- NewScientist.com news service
- Ker Than
At up to 15 times the mass of Earth, the rocky bodies are bigger and easier to spot than Earth-sized worlds, which have yet to be detected. In fact, technological advances recently led to the discovery of up to 45 new super-Earths, and astronomers say a third of all Sun-like stars may host the brawny planets.
But could they host life? "There's no reason why the different chemical cycles that are important for life on our planet wouldn't work on super-Earths," says Lisa Kaltenegger of the Harvard-Smithsonian Center for Astrophysics in Massachusetts, US.
Kaltenegger helped organise a recent conference session on the topic, and she says the consensus of attendees was similarly positive – even for those planets once dismissed as being too harsh for life.
Fire and ice
Super-Earths orbiting close to their stars, for example, experience gravitational tugs that keep them 'tidally locked' to their hosts. That means one side of such a planet always faces its star, the way the Moon always shows the same side to Earth.
Astronomers previously assumed such planets would be two-faced worlds of fire and ice, with one half molten and the other frozen.
Early models suggested the atmospheres of such worlds would quickly vanish, as water vapour and other atmospheric molecules on the planet's dark side would turn to ice and plunge to the ground. "It was thought that after the atmosphere on the dark side was completely iced out, then it would suck atmosphere from the hot side, freezing that out as well," Kaltenegger told New Scientist.
But new models show that if a tidally locked super-Earth has an atmosphere at least as dense as Earth's, strong winds could transport heat from its hot side to its cold side. Similarly, if the planet has a global ocean, its currents could help spread the warmth.

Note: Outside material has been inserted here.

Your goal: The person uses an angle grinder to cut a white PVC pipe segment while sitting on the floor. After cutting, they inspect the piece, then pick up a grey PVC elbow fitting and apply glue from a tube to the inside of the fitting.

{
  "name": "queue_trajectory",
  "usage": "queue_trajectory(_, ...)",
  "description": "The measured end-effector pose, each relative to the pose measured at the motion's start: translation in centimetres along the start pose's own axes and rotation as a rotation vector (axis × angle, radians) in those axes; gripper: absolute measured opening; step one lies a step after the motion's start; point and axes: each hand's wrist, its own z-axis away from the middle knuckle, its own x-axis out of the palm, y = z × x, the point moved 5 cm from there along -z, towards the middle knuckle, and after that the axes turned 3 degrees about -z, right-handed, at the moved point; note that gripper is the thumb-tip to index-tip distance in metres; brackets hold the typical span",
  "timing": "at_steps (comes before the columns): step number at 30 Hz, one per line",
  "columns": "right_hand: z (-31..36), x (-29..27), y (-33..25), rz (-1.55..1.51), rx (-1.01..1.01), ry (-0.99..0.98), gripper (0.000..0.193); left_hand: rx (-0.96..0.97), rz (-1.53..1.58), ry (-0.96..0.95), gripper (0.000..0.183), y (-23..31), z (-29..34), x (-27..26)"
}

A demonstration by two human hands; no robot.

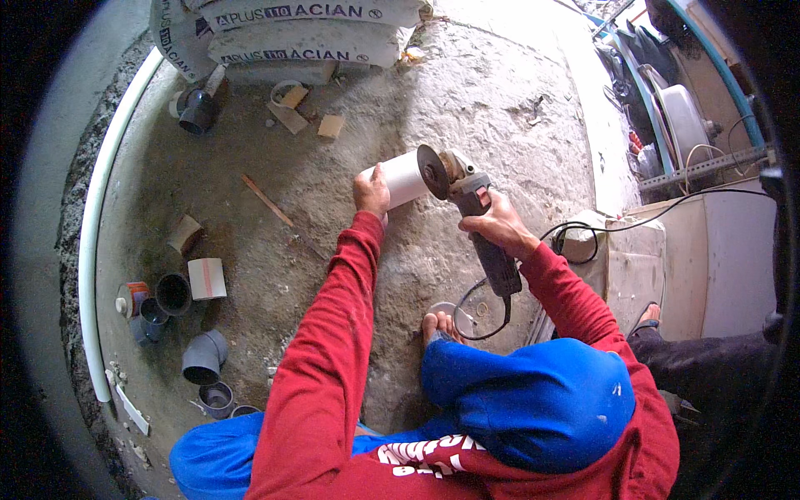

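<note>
My left hand (372, 193) is closed around the left end of a short white plastic pipe (404, 178), held a little above the rough floor. In my right hand (502, 225) is a dark angle grinder (492, 250), gripped round its body. Its thin cutting disc (432, 172) stands at the pipe's right end, touching or very close to it; I cannot tell which. Whether the disc spins does not show. A black power cord (481, 332) loops from the grinder's rear, near my bare foot, and a cable runs off to the right.
Grey pipe fittings (205, 357) and a can (132, 298) lie at the left, beside a long white pipe (117, 179). Stacked bags (312, 42) stand at the back. Wood scraps (331, 126) dot the floor. Another person's dark-clothed leg (700, 362) is at the right, near a pale block (633, 258).
</note>
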Motion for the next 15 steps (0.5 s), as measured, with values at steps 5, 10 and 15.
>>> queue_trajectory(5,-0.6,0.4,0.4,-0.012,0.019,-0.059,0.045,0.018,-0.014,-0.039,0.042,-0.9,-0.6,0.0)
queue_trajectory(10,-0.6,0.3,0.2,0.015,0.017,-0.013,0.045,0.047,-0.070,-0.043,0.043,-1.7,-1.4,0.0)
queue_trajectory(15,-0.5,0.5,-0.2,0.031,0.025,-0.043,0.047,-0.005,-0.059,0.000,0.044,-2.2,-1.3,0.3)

This effect still wouldn't offset the intense heat the planets would experience at close distances to Sun-like stars. But it means super-Earths could potentially host life as close as 0.05 astronomical units away from dim stars known as red dwarfs, which make up about 85% of the stars in the galaxy (for comparison, Mercury lies 0.38 AU away from the Sun).
Shifting plates
And in some ways, super-Earths might even be more likely to support life than their Earth-sized cousins, scientists say.
Recent research suggests that super-Earths will experience more plate tectonic activity than smaller rocky worlds.
On Earth, plate tectonics – the shifting and colliding of continental plates – is necessary for life.
It plays a crucial role in the carbon-silicate cycle, which releases carbon dioxide into the atmosphere, warming the planet. Plate tectonics also locks the greenhouse gas in surface rocks and sequesters it in Earth's interior so that the planet doesn't heat up too much.
"The way we have experienced life on Earth is enabled by plate tectonics," says Diana Valencia, a graduate student at Harvard.
Super-Earths should have larger molten cores and should generate more heat than Earth-sized worlds, Valencia told New Scientist. This could cause more vigorous convection in the planets' mantles and create thinner plates that slip and slide more easily.
Eventually, missions such as NASA's upcoming Kepler space telescope could find an Earth-sized planet in our galaxy. "But there's going to be a lot of super-Earths discovered before that," Valencia says. "If we're concerned about finding life, those are the planets we should be investigating right now."